Blog

  • Becoming David… Bring on the Giants!

    Every so often, I find myself surrounded by a message. Usually it’s tied to some sort of scripture verse or faith practice. I tend to ignore it until it’s so loud that I can’t do anything else. Currently, that message is coming loud and clear as the Biblical story of David.

    It started several months ago when I went to see the awesome animated version done by Angel Studios. I loved the movie and the music. Then I got an email advertising the bracelet David’s mother gave him in the movie and a great sticker. I ordered both and have the sticker on my laptop and the bracelet on my wrist.

    The next “sign” was hearing the story read on my Bible in a Year podcast by Ascension press. I am loving this mission and hope to finish the Bible in a Year! I am currently at the end of the story of David. But, this wasn’t the first time I tried to learn from David. Years ago, a good friend gave me the book David Vs. Goliath by Malcolm Gladwell. It’s a great leadership read. Then this image (see below) showed up on my feed.

    So, I guess you can say it’s time to put some knowledge to work. David was never the strongest, smartest, or best, he just figured things out. He made mistakes, BIG ones. He cared for others most of the time and with the exception of these BIG mistakes, he was a decent guy who seemed to have lost his way at times. His faith and willingness to ask God for help is what inspires me to do the same.

    I feel like I have some Goliaths in front of me right now. My health is obviously the biggest one, no sling shot is going to take that away, but hopefully I can chip away at it. Second is my budget. I really need to find more income streams. I believe it will come from my ability to tutor, but I need to flush out what that is going to look like. Any thoughts?

    My faith continues to be strong and I know I will come out as the victor in all of these battles. What/who is calling you?

  • Hop on The Struggle Bus…

    I’m having a “moment” just frustrating not much more. Between my new lumbar fracture and beautiful back brace to wear, budget concerns, and not feeling my best, I want nothing more than to stay positive, but sometimes it’s a hard thing to do. I did decide to come outside and chill out with my plants and flowers on my patio.

    Have you ever felt just so overwhelmed that you’re not sure what to do? I have found that doing nothing is the worst thing, so I always try to find some sunlight and nature to ground me. I am so fortunate to have a wonderful patio that allows me to reconnect with nature.

    I know today’s struggle bus is brought on from a great night last night. I went to our local minor league baseball game for my nephew’s birthday party. Watching the game, the bat dog, and my family enjoying each other was great. Climbing stairs, being out late, and eating junk, not as great. I am taking it easy today and resting when my body says so. With much luck I will be back to myself in the morning.

    Besides grounding myself with nature, I have found that there is always something good to be thankful for. Today, I am thankful for my new wheelchair cushion. It’s pretty fancy and with any luck will stop me from having any new pressure sores. The best part is that it was actually covered by Medicare so I didn’t have to cut into my already tight budget.

    I am thinking of launching something new, and that is also taking up energy in my mind. More details on that to come… for now, trying to stay positive and grounded to what really matters!

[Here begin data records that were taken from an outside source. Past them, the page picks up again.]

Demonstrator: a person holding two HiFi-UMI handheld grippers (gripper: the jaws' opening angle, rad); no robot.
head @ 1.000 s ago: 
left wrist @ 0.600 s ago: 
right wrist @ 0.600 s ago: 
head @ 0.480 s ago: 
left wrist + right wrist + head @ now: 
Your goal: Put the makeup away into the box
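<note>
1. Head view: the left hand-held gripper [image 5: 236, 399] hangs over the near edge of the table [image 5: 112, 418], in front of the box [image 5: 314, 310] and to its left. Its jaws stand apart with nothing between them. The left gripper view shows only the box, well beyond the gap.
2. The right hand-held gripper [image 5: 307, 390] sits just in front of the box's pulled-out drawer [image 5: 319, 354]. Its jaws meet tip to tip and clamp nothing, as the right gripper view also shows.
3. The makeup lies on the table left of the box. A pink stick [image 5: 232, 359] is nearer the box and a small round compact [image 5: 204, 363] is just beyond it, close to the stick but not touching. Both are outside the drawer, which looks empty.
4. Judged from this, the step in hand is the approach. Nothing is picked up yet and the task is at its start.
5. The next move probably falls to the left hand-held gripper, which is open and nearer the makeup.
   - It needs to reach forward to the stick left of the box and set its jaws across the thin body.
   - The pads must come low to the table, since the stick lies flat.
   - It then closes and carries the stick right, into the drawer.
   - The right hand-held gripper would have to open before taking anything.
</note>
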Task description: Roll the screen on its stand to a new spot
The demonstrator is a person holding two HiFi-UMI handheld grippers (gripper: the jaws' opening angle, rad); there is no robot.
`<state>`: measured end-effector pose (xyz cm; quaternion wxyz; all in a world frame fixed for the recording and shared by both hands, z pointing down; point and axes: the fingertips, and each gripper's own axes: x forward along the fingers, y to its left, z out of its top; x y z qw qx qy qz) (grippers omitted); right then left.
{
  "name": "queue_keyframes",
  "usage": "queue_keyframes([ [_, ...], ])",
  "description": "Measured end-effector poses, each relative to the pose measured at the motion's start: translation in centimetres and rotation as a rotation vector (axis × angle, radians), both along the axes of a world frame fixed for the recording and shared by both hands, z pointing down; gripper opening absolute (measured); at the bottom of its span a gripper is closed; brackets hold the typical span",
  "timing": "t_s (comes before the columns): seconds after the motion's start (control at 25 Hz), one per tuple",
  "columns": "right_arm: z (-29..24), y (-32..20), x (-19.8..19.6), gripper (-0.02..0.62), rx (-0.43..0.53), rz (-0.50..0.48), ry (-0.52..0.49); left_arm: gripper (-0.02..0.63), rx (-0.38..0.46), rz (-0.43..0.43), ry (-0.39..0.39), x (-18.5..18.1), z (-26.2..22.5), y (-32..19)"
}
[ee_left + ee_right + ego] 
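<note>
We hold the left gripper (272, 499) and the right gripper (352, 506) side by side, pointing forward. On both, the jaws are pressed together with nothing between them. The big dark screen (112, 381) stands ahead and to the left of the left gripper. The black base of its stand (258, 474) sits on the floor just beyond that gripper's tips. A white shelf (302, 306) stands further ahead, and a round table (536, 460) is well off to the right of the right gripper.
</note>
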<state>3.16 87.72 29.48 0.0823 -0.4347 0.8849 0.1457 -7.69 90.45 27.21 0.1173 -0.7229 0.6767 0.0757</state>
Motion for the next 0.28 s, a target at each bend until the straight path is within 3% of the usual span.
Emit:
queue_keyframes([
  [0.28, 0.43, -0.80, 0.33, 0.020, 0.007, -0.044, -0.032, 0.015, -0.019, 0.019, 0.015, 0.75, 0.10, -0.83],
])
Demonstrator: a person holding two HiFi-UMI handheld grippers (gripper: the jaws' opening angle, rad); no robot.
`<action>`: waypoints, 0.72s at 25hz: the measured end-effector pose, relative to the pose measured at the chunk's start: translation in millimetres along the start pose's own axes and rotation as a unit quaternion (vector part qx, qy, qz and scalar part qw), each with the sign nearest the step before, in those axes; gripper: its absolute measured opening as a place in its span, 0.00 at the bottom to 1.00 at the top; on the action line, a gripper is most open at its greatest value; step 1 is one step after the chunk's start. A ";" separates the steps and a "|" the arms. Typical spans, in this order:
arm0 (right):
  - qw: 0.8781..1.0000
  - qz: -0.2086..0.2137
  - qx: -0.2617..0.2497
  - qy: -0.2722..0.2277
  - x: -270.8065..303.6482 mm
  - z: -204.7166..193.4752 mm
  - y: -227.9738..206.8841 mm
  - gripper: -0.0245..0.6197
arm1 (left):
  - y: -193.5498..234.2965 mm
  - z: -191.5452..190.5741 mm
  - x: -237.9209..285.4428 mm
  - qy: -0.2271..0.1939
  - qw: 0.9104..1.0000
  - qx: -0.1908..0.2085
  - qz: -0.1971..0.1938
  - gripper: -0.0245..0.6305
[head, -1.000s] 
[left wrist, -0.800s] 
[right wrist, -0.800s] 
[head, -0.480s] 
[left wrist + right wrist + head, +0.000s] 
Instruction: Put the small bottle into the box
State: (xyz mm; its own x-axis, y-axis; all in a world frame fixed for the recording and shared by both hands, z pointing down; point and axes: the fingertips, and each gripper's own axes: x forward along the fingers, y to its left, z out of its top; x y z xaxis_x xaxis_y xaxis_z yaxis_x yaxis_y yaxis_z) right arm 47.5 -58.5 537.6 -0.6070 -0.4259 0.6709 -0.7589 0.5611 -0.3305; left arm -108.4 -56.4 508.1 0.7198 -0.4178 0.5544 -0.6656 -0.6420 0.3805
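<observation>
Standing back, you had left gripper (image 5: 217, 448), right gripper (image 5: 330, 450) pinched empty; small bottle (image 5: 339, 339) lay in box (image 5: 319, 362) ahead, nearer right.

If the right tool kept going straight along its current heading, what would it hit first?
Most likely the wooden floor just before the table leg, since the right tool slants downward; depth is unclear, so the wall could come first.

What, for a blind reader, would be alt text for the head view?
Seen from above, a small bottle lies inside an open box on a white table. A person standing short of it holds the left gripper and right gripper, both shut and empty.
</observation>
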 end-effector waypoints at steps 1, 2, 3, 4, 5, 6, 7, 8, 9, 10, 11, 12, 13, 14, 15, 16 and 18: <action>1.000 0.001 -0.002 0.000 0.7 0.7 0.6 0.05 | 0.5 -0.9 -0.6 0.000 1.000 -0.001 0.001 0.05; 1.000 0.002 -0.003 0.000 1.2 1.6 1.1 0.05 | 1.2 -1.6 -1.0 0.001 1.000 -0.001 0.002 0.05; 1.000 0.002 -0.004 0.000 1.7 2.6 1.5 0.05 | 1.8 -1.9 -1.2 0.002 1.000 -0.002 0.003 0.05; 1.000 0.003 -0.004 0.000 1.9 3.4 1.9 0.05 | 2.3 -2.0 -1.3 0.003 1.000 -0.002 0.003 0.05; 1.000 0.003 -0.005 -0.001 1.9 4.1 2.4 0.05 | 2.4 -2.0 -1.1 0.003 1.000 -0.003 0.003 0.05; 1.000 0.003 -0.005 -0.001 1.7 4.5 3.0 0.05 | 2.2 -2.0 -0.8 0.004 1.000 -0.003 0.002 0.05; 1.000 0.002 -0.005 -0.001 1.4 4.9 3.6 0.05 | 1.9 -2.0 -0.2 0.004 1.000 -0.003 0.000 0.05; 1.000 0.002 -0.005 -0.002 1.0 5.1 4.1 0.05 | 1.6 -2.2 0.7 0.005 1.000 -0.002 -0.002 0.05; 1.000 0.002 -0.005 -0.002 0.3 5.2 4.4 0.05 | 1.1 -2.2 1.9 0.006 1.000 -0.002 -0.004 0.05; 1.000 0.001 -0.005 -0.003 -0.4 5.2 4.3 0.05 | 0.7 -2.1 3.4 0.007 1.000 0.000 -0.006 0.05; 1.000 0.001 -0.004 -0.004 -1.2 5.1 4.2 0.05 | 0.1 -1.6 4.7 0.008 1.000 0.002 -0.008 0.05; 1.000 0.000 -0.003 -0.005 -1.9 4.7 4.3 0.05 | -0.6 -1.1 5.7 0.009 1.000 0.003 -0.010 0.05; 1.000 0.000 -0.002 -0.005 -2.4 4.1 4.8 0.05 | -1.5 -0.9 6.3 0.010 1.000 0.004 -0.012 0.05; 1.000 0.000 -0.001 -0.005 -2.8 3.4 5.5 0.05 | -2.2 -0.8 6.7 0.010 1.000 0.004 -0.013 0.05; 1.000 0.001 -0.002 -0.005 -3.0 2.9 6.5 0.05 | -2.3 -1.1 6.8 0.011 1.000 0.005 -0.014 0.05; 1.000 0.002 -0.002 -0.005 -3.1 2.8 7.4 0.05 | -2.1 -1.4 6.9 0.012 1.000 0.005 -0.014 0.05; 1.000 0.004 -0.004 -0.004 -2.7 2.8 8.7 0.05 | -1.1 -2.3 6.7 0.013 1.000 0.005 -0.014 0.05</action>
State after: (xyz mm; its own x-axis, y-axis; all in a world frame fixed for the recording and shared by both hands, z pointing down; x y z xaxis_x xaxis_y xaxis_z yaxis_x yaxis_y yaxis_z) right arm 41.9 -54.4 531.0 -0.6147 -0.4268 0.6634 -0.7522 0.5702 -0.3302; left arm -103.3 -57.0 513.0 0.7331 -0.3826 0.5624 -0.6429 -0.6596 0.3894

  • Here We Go Again: If Only My Body Behaved Itself!

    So, this week was already filled with surgery, appointments, infusions, then I landed in the ER followed by an admission to the hospital! All in the exciting life and times of my body.

    Bright and early Monday morning, I was down at my home away from home, MUSC for a fistula gram. All went well, I got a good nap thanks to anesthesia and the fistula was “ballooned out” and back in working order. I may need follow up work on it, but for now its already looking better.

    All was going ok, but Tuesday brought a slew of issues later in the day. I was just feeling “off” I hate when I say that because I know it’s not really helpful. I often say things like “Something just isn’t right.” Nine out of ten times, something pops later on and it all makes sense. My vision was funky in my left eye and I had a top 10% headache. By 8 o’clock at night, I knew I better go get checked out. So to the ER I went!

    Then of course I heard the bad news that I was assigned a “hall bed”- the worse place to be with a tough headache and light sensitivity, but in the end is was worth it because the doctors admitted me right away and I landed in a room upstairs with little fanfare.

    Things went well, the neurologist was in bright and early and made some medication changes to see if they would help. I also was finally able to get some relief from the headaches. I did however start to notice that my blood pressure was quickly creeping up to a place I wasn’t comfortable with. When I asked the nurse, she dismissed it as anxiety- multiple times. I hate that! When I am anxious, I am aware and will say that I’m anxious, but when I am not and my blood pressure is increasing, please help me! So, by midnight, my blood pressure was in the 200/100’s and they finally treated it!

    Why can healthcare providers decide that they know what is going on more than a patient? I trust providers, but I also need them to trust me and my experiences. Either way I am just glad I made it home today, and despite needing to make follow up appointments, I can get back to living my life again!

    A picture of my raised flower bed with a bright red amaryllis blooming and other plants.
    A picture of my awesome raised flower bed!